Menurut Mendag Zulhas, meskipun data menunjukkan adanya pertumbuhan positif pada nilai ekspor Indonesia, dampak kenaikan harga minyak yang signifikan telah menggerus surplus perdagangan. “Ekspor kita tumbuh, tapi ada defisit. Ini karena harga minyak dunia naik tinggi,” ungkap Mendag Zulhas dalam keterangannya.
Pernyataan ini disampaikan Mendag Zulhas untuk meluruskan persepsi publik yang mungkin mengaitkan defisit neraca perdagangan dengan penurunan daya saing produk ekspor Indonesia. Ia menekankan bahwa faktor eksternal, khususnya fluktuasi harga komoditas energi internasional, memegang peranan krusial dalam membentuk neraca perdagangan tanah air.
Lebih lanjut, Mendag Zulhas memaparkan bahwa kenaikan harga minyak mentah secara global berdampak langsung pada nilai impor Indonesia. Hal ini terjadi karena Indonesia masih mengimpor sebagian besar kebutuhan minyaknya. Dengan harga yang meroket, biaya yang dikeluarkan untuk memenuhi kebutuhan energi tersebut pun ikut membengkak, sehingga menekan surplus neraca perdagangan yang seharusnya bisa lebih besar.
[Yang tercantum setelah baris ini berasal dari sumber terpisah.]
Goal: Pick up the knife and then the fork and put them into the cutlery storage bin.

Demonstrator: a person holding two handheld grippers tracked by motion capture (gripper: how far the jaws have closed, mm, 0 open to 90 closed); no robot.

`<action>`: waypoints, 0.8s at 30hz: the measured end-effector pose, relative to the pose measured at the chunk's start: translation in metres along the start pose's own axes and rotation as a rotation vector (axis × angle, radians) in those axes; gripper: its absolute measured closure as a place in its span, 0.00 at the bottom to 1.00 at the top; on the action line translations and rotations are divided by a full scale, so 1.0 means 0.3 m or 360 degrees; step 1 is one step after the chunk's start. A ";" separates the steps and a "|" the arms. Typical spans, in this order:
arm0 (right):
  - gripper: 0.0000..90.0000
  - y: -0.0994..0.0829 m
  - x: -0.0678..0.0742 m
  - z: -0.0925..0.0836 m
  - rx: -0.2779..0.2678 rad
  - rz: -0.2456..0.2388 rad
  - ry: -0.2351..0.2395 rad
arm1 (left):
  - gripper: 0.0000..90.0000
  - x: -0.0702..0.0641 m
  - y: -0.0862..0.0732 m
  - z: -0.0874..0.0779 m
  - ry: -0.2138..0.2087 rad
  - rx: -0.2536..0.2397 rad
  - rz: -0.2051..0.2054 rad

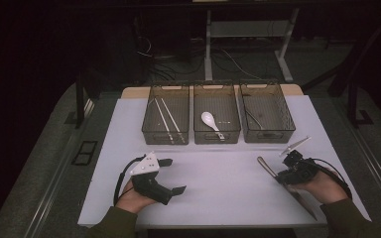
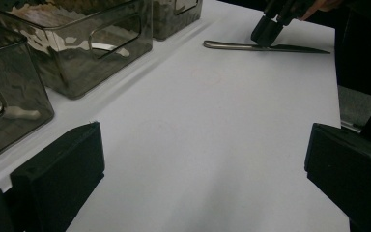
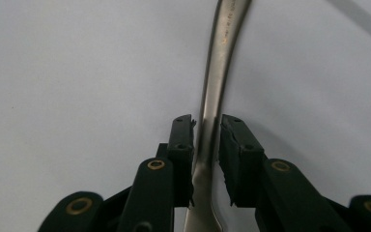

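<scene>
Place: near the right-hand bin [image 1: 267, 111], just before it on the white table [image 1: 218, 188].
Item: steel table knife [image 3: 216, 87]; thin, stiff, slippery, light.
Hold: mid-handle, across flat sides.
Right gripper [image 3: 206, 126]: narrowed, straddling handle, slight gaps visible, not gripping.
Left gripper [image 1: 171, 174]: wide, empty.

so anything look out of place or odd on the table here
One thing: a metal knife lies loose on the white table, while the chopsticks and white spoon sit sorted in the bins. The right gripper straddles its handle, jaws close on either side. Nothing looks spilled or damaged.
</scene>
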State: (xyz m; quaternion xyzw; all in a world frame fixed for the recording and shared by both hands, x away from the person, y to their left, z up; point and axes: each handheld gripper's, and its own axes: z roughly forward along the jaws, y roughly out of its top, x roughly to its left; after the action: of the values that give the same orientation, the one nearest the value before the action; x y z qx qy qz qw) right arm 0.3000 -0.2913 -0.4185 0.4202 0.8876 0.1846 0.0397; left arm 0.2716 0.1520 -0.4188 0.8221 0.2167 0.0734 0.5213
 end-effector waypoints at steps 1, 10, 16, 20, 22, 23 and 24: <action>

Sebelumnya, data Badan Pusat Statistik (BPS) mencatat bahwa neraca perdagangan Indonesia mengalami defisit. Namun, Mendag Zulhas berharap masyarakat memahami bahwa fenomena ini merupakan konsekuensi dari dinamika pasar global yang tidak bisa sepenuhnya dikendalikan oleh kebijakan domestik. Upaya pemerintah terus dilakukan untuk menjaga stabilitas ekonomi dan mendorong peningkatan nilai tambah produk ekspor agar lebih kompetitif di pasar internasional.